EC2 and RDS instances can be set to automatically turn on and off according to a schedule, resulting in cost savings. This function can turn resources off when they are not needed.
A common use case is for an application that only needs to be accessed during business hours, e.g. 9:00 AM – 5:00 PM, M-F; without a schedule, the machines would be idle outside of those hours and still incur costs. An additional example is a Dev environment that engineers access during business hours.
We acknowledge that the specific instructions to perform such activity may change over time as AWS rolls out new features, pricing models, user interfaces, etc., and have tried to link to relevant AWS-provided documentation where possible to help this document stay relevant over time. The insights, instructions, and resources provided herein, in combination with those available directly from AWS, should help individuals have a more comprehensive understanding of this action as it pertains to FinOps and usage optimization.
Who should use this Playbook
AWS Well-Architected Labs classifies the Scheduler Solution as a 200-level solution. A savvy FinOps practitioner or an Engineer can use the playbook.
Prerequisites
To effectively use this playbook you must be running EC2 or RDS instances with knowledge of utilization trends at a granular level, e.g. minutes, hours, days, months. Knowing when utilization is high and when there is limited or no activity in the target environment is required to use this playbook. Below are the tools, people, and information required to execute this playbook and schedule EC2 and RDS resources successfully.
Who needs to be involved
Personas:
- FinOps practitioner, Driver: The FinOps practitioner will have identified an opportunity for optimization by analyzing EC2 and RDS utilization data using the tools described below and through conversations with other key personas, i.e. Application Owner and Engineers.
- Application Owner, Decider:The FinOps Practitioner will present the Application Owner and Engineers with the cost savings that would result from scheduling along with the utilization metrics gleaned from CloudWatch and the EC2 or RDS Dashboards. The Application Owner and Engineers will verify the assumptions and make a decision, with the key factor being that a schedule will not negatively affect performance.
- Engineers, Contributor: The Engineers will be responsible for establishing the schedule in the environment and tracking the performance of the scheduled instances within the target environment. Depending on your organization, the FinOps practitioner may also directly deploy the schedule pending requisite approvals and in consultation and coordination with the appropriate engineers.

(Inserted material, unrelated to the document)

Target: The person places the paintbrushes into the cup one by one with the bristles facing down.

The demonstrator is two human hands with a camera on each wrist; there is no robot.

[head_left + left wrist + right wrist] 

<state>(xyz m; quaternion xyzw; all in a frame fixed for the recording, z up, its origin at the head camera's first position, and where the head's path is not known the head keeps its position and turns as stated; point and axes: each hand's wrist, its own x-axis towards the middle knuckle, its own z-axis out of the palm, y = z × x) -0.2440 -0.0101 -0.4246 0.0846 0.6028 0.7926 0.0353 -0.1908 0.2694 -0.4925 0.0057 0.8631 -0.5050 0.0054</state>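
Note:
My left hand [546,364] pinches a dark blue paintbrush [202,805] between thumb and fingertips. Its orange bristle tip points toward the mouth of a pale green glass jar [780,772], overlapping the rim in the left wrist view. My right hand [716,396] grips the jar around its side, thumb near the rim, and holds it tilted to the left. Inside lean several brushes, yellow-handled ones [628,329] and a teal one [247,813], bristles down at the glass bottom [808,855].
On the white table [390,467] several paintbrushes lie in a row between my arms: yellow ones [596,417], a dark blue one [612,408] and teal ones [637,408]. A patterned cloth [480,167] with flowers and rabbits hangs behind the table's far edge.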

- Budget Owner, Informed: The Budget Owner will be informed of the forecasted cost savings and updated if any additional changes are made.
Phases:
- Inform: The FinOps practitioner is analyzing available data and sharing that data along with recommendations with stakeholders. Depending on the maturity of the FinOps function (Crawl, Walk, Run), this could be either a manual or automated process.
- Optimize: The various stakeholders are taking action based on available data as per the personas and responsibilities described above.
- Operate: The environment and the data produced are analyzed continuously and decisions are made in real-time, i.e. pushing accountability and responsibility to the edges of the organization. Engineers are empowered to take direct action, granted they are operating within the structure of the approved strategy; FinOps Practitioners will be informed of actions. Any changes in utilization, traffic, or footprint will have performance and cost effects, requiring that the scheduling be re-evaluated.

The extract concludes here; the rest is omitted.